Unter der Vielzahl der nachgelagerten Anwendungen, konzentrierten wir uns auf RNA-Transkript Profilierung nach lokalisierten RNA-Interferenz (RNAi). Mit dem Aufkommen der RNAi-Technologie können GFP-Markierung mit lokalisierten Knockdown von einem bestimmten Gen gekoppelt werden, so dass der Transkriptions-Reaktion eines diskreten Zellpopulation, die Gen-Silencing bestimmten. Zur Validierung dieses Ansatzes haben wir entsprechende Bereiche der Scheibe aus dem hinteren (gekennzeichnet durch die GFP-Expression) zerlegt, und die anterior (unbeschriftet) Fach auf regionaler Silencing in der P-Fach eines ansonsten ubiquitär exprimierten Gen. RNA wurde aus mikrodissezierten zum Schweigen gebracht und unsilenced Bereichen und vergleichende Genexpressionsanalysen mittels quantitativer real-time RT-PCR bestimmt extrahiert. Wir zeigen, dass diese Methode effektiv für eine genaue Transkriptomik von Teilmengen von Zellen innerhalb des Drosophila Imaginalscheiben angewendet werden. In der Tat, während der massive Scheibe Zubereitung als Quelle der RNA in der Regel davon ausgegangen Zelle Homogenität, ist es bekannt, dass transkriptionelle Expression kann stark variieren innerhalb dieser Strukturen in Folge der Positionsinformationen. Mit lokalisierten fluoreszierenden GFP-Signal an lasergeschnittenen Führer, können genauere transkriptionelle Analysen durchgeführt werden und profitabel zu verschiedenen Anwendungen, einschließlich Abschrift Profilierung der verschiedenen Zelllinien in ihrer Muttersprache Kontext angewendet.
Protocol
Teil 1. Vorbereitung von Drosophila Imaginal Flügel Discs unterzogen Spezifische und lokalisierte RNAi.

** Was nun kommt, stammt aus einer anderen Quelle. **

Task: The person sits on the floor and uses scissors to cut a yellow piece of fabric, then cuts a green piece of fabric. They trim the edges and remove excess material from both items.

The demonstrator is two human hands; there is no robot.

Als biologisches Material verwendeten wir Drosophila imaginalen Flügel Scheiben aus transgenen Larven unterzogen, um die lokale und spezifische Gen-Silencing durch die GAL4/UAS System 1 erhalten. Diese Larven Nachkommen entstammt das aus einer genetischen Kreuzung mit zwei elterlichen Linien: eine Durchführung der GAL4-Treiber, der zweite die UAS-Responder. Neben GAL4 in einem bestimmten zeitlichen und / oder räumliche Muster auszudrücken, trägt der Fahrer Linie ein UAS-GFP-Reporter, dass die GAL4 Ausdruck Domain visualisieren können. Die UAS-Responder Linie drückt, unter der Kontrolle des UAS-Sequenz, eine Haarnadel-Silencing RNA (hpRNA) in der Lage, gezielt ausgewählten Gen von Interesse (nennen wir es Gen X) 2. Einmal in der Zelle exprimiert wird, ist die hpRNA X gespalten small interfering RNA (siRNA) in der Lage, gezielt Stille des ausgewählten Gens zu erzeugen. In den Larven Nachkommen führt, dass beide Fahrer und Responder Transgene, die UAS-Silencing-Konstrukt nur in jenen Zellen, die das GAL4-Protein transkribiert wird, und ist somit in der Lage, eine räumlich beschränkte Schweigen des ausgewählten Gens X. induzieren
Unter der Vielzahl der möglichen Anwendungen, wandten wir diesen Ansatz zu einem ausgewählten Gen unseres Interesses (Gen X) unter der Kontrolle des engrailed-GAL4 (en)-Treiber, welche spezifischen Silencing in der hinteren Kammer des Flügels Scheibe 3 auslösen kann Stille , wurde dessen Gebiet durch die Expression der UAS-GFP-Transgen markiert.
Das Schweigen imaginalen Flügel Scheiben wurden von Hand zerlegt, wobei darauf zu achten Umgebung kontaminieren Geweben, insbesondere die Einhaltung Luftröhre zu beseitigen. Jeder isolierte Flügel Scheibe wurde dann schnell und schonend zu einem bereits behandelten, RNase frei Dissektion Rahmen für die sofortige Lasermikrodissektion ausgewählter Bereiche übertragen.
Part 2. Laser Mikrodissektion ausgewählte Bereiche aus dem Schweigen (posterior) und unsilenced (anterior) Fächer des Flügels Scheibe.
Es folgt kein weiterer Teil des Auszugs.